Stored items
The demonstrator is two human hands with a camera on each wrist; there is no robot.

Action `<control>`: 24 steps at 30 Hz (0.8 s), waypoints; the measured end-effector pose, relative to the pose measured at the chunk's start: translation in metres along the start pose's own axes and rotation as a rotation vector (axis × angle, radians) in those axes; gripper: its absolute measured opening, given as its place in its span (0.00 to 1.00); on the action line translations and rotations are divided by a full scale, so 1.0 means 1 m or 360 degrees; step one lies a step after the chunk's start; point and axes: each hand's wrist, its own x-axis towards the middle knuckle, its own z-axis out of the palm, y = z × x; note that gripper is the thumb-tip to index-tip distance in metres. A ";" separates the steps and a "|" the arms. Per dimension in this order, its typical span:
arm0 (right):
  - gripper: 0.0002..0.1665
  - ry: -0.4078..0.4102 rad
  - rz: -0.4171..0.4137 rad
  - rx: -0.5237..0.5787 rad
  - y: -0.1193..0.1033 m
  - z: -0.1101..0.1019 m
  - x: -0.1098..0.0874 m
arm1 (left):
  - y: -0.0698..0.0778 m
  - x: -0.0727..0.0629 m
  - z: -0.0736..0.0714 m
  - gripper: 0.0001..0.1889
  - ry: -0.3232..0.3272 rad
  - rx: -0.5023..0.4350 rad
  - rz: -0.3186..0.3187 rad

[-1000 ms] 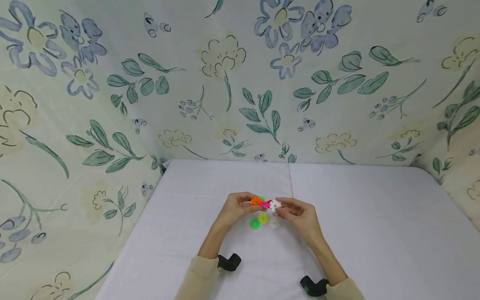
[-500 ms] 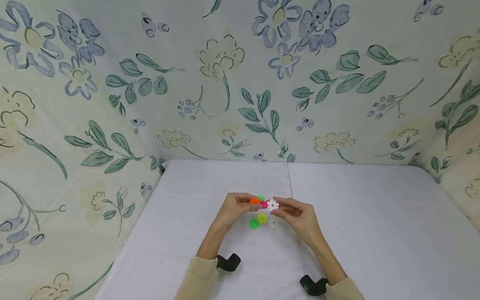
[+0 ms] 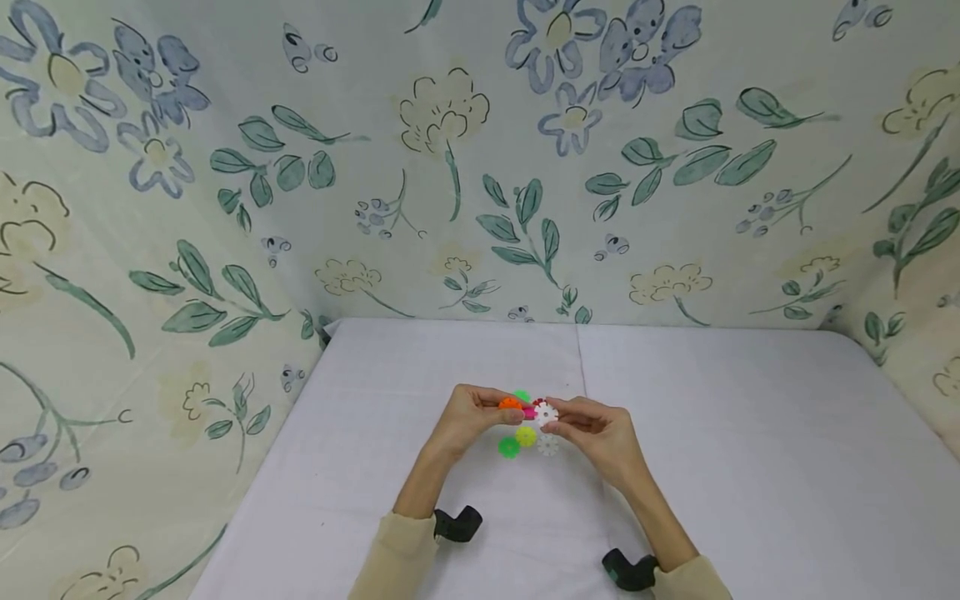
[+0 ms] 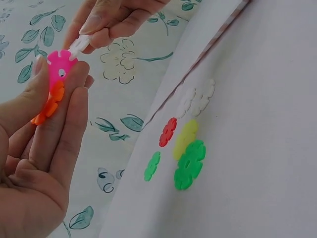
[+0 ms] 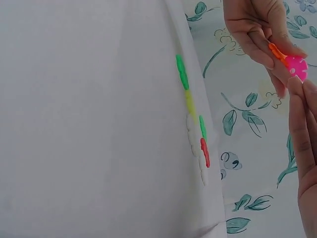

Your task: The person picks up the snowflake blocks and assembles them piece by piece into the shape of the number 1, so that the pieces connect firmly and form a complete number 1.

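My left hand (image 3: 465, 418): thumb and fingers clamped on orange disc (image 3: 510, 403) and pink disc (image 4: 60, 63); thumb covers more orange than second ago. Nearer me, green disc (image 3: 509, 447) lies on cloth (image 3: 412, 367), yellow disc (image 3: 526, 437) touching it. Between hands, above cloth: white disc (image 3: 547, 406) now faces up more, against pink edge, so pieces seem to meet; whether slotted, cannot tell. My right hand (image 3: 604, 433): thumb and fingertips pinch white disc.
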 end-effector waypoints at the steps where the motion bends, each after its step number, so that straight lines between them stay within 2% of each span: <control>1: 0.20 -0.0002 -0.0005 0.0003 0.000 0.000 0.000 | 0.000 0.000 0.000 0.16 -0.0009 -0.0007 0.0002; 8: 0.20 -0.0001 -0.0025 -0.0019 0.001 0.003 -0.001 | 0.001 0.000 0.001 0.14 -0.0075 0.0012 0.0036; 14: 0.21 0.0021 -0.0002 -0.0014 0.004 0.005 -0.003 | -0.002 0.001 0.003 0.13 -0.0069 0.0014 0.0028; 20: 0.22 0.0020 -0.0033 -0.0039 0.002 0.005 -0.003 | -0.003 0.001 0.004 0.14 -0.0059 0.0016 0.0044; 24: 0.22 0.0011 -0.0046 -0.0035 0.004 0.005 -0.001 | -0.002 0.001 0.002 0.16 -0.0094 0.0028 0.0099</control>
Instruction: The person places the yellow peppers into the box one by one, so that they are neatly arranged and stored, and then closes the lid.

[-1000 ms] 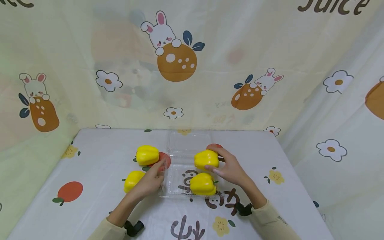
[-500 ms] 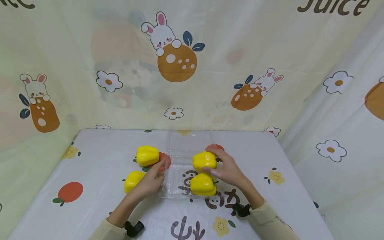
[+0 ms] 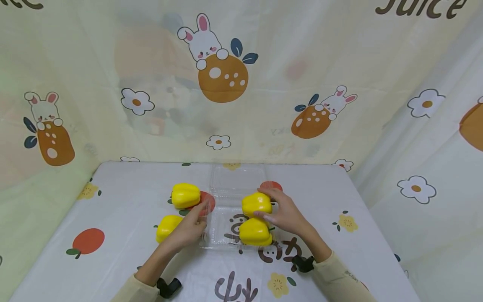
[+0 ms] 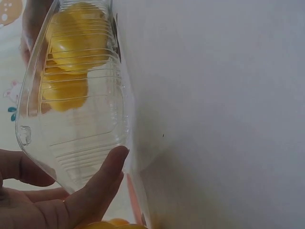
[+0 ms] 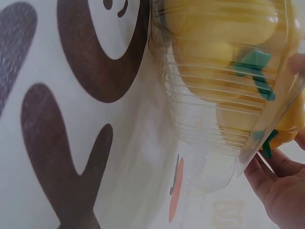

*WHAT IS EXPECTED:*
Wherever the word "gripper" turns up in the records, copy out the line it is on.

*TASK RESULT:*
Action `<control>`: 24 steps at 30 Hz (0.8 s), waypoints; the measured end-effector pose, relative to the pose measured at the chunk's start: translation in metres along the start pose's own axes and rotation as a rotation vector (axis × angle, radians) in those axes; gripper: its absolute measured opening, given as its place in its span (0.00 to 1.00); on the action line translations and rotations are divided by a full scale, so 1.0 means 1 m or 360 degrees; step one lies a step after the chunk's start; point and axes: each hand's wrist, its own x-axis towards the middle knuckle, its own z-axis out of the palm, y = z × x; note that gripper is the thumb-tip to index-tip distance in metres. A ";" separates the steps and a "|" the arms. Per dimension in this order, its typical span:
  - gripper: 0.0002..0.1665
  - gripper: 0.0001..0.1889

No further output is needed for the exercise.